• TASK INSTRUCTIONS:
The answer is to be all of the data below, reproduced exactly.

• MATERIAL PROVIDED:
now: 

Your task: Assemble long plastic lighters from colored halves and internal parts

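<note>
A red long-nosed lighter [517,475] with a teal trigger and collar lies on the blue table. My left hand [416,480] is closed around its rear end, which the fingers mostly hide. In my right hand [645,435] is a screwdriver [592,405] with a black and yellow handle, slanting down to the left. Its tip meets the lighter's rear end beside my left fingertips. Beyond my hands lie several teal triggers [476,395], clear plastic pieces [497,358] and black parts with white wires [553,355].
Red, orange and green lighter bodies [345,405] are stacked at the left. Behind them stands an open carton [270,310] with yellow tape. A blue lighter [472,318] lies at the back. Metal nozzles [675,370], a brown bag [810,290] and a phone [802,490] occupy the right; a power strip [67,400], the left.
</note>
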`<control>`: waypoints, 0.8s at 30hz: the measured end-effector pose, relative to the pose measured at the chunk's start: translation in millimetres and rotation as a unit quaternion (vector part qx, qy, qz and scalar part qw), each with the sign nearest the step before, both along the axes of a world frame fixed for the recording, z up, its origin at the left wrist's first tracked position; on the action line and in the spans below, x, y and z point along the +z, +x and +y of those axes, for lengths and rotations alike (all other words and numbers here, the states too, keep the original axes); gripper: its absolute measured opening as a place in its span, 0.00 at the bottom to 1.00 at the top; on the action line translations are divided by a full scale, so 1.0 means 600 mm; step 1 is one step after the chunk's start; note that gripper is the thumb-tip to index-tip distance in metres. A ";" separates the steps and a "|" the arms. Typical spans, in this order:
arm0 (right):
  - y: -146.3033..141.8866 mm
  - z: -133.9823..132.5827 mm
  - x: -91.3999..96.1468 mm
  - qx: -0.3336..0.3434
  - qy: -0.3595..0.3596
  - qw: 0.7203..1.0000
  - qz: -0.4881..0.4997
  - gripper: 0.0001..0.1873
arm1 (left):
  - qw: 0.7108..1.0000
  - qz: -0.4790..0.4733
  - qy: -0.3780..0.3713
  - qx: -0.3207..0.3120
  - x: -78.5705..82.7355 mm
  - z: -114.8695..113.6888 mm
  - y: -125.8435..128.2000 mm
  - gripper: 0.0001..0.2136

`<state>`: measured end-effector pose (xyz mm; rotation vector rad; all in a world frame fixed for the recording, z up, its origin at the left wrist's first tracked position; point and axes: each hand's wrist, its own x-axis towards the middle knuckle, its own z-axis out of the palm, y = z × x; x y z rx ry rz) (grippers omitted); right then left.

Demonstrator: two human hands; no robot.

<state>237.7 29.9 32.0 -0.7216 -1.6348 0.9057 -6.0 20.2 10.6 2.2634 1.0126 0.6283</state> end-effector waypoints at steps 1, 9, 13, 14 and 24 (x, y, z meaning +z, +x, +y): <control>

• TASK OUTPUT:
now: 

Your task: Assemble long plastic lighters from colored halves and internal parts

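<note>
A red long-nosed lighter [517,475] with a teal trigger and collar lies on the blue table. My left hand [416,480] is closed around its rear end, which the fingers mostly hide. In my right hand [645,435] is a screwdriver [592,405] with a black and yellow handle, slanting down to the left. Its tip meets the lighter's rear end beside my left fingertips. Beyond my hands lie several teal triggers [476,395], clear plastic pieces [497,358] and black parts with white wires [553,355].
Red, orange and green lighter bodies [345,405] are stacked at the left. Behind them stands an open carton [270,310] with yellow tape. A blue lighter [472,318] lies at the back. Metal nozzles [675,370], a brown bag [810,290] and a phone [802,490] occupy the right; a power strip [67,400], the left.
</note>
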`<control>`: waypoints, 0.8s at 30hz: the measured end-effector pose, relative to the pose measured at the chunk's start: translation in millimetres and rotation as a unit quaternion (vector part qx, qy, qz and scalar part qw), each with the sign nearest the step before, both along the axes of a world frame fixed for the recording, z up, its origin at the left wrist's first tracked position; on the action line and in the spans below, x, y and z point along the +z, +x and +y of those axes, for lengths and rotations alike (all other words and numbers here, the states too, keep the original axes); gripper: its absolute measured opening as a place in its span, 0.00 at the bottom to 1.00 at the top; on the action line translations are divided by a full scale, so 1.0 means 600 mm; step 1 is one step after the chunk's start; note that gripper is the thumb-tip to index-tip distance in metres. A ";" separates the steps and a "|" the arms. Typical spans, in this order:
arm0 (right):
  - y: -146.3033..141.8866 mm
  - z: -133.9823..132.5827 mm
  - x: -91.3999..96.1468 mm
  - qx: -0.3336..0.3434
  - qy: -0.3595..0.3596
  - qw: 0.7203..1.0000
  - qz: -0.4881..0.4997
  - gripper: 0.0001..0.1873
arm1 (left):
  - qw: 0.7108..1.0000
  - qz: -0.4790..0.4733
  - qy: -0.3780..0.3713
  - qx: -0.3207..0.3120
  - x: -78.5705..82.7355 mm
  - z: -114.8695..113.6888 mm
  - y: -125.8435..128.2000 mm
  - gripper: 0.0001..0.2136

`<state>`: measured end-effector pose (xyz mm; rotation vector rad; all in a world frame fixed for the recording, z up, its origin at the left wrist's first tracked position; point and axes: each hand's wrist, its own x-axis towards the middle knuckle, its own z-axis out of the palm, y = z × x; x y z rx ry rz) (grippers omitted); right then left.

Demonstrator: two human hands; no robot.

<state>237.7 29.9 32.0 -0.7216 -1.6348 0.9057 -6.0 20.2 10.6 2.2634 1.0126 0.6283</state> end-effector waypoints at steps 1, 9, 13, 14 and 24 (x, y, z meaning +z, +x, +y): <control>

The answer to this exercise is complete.